The weather has finally cooled off, and although I am relieved to not be sweltering in humidity anymore, now I get to complain about how cold I am. It gets dark earlier, which sets a signal in our brains that it’s time to hibernate. It’s time to curl up under the blanket, stay home, eat carbs, and watch TV.

Like so many others, I enjoy this time of year when I can cook warm comforting food again. I have been looking forward to homemade soups, squash in the oven warming up my kitchen, and mashed potatoes with gravy. The greatest part of this autumn season is easily all of the pumpkin. I know I have shared pumpkin recipes before in this column, but there so many things to do with it.

But I would like to steer away from dessert a little, mostly because I have been indulging in them a bit much lately, and the holidays aren’t even here. I’m going to talk about lazy cooking.

We have all been there. Most of us work full-time job and/or have kids and very full schedules. I have found that I do not have as much time anymore to experiment with new recipes, except on the weekends. During the week, I tend to make quicker meals, and sometimes, in a state of fatigue and apathy, I sacrifice nutritional value. Especially when the cold weather kicks in and makes me feel drowsy.

How can we avoid this? I know of some ways, but they involve preparation ahead of time, something else I am not good at. I am a last minute kind of girl. I would like to work on that.
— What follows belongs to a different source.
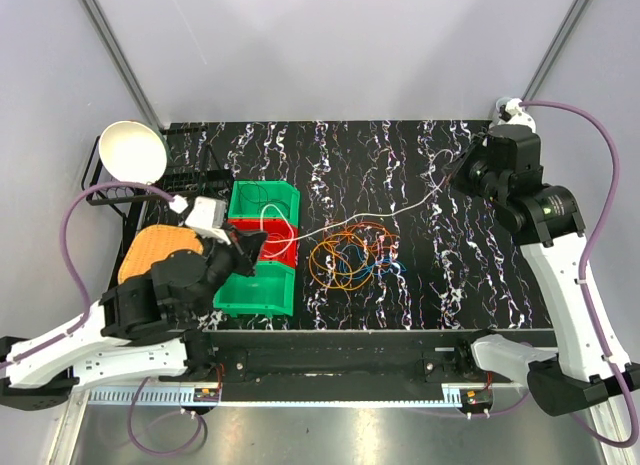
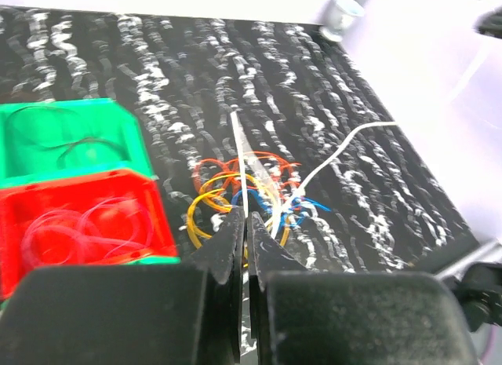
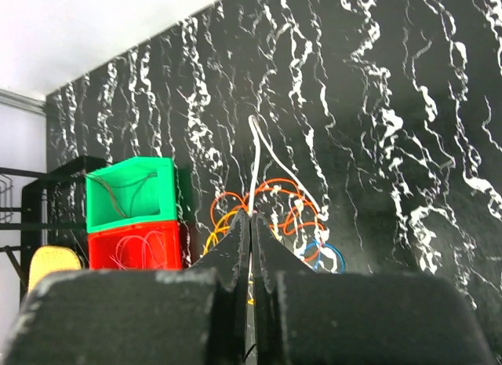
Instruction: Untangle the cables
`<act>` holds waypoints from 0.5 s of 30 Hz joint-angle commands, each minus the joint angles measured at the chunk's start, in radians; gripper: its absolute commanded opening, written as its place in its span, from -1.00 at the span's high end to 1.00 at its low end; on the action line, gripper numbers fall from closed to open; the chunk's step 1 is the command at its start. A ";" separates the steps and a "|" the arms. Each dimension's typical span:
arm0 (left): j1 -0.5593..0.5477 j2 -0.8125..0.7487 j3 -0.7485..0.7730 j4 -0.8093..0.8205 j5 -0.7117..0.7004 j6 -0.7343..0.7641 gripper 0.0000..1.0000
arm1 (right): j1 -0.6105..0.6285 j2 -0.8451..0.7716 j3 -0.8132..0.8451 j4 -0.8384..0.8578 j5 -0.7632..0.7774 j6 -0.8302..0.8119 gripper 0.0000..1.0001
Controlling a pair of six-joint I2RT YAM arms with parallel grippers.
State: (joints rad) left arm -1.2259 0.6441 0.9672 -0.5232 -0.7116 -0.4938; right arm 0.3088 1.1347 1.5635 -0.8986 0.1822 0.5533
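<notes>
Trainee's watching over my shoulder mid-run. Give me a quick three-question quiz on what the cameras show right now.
1. True or false: the left end effector and the right end effector are both shut on the white cable.
2. The red bin holds: A) pale thin cables, B) blue cables, C) nothing.
3. Fill in: the tangled cables lie loose on the ___.
Key: 1 true; 2 A; 3 table.
</notes>
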 commanded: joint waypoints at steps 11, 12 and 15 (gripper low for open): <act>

Making meals that can be frozen and having them available to heat up on short notice is a great plan. I love doing this with soup, casseroles, or with burritos. They can also be taken to work for a quick, nutritious lunch.

There are also many websites out there that can help you make a meal that is quick and easy without sacrificing your health and resorting to frozen pizza.
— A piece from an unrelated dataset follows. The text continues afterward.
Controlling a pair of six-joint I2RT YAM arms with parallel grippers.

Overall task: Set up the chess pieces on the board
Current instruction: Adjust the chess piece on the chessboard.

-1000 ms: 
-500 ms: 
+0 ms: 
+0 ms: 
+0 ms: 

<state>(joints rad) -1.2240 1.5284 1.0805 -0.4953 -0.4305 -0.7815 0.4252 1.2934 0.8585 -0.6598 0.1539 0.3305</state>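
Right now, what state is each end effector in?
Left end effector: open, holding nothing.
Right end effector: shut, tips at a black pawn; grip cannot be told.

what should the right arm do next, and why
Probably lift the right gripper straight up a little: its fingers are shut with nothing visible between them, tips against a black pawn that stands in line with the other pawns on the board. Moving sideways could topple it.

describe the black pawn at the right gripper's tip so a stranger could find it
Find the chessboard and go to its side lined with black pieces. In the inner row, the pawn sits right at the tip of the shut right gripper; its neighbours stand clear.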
I try not to buy packaged processed foods very often, but this recipe is one that I made up one night when I had a package of wild rice mix in my cupboard. It turned out to be delicious and easy, and something I go to now when I am low on time or ambition, or when I am not overly concerned about my sodium intake. It’s a cop-out, but at least there are some good nutrients in there. It’s also a very inexpensive meal.

Wild Rice


One box Uncle Ben’s Long Grain and Wild Rice (Original)

1 can chickpeas or cooked diced chicken

A couple handfuls of fresh baby spinach

Cook wild rice according to package directions. Throw in chickpeas or chicken, and spinach. Cook until spinach has wilted.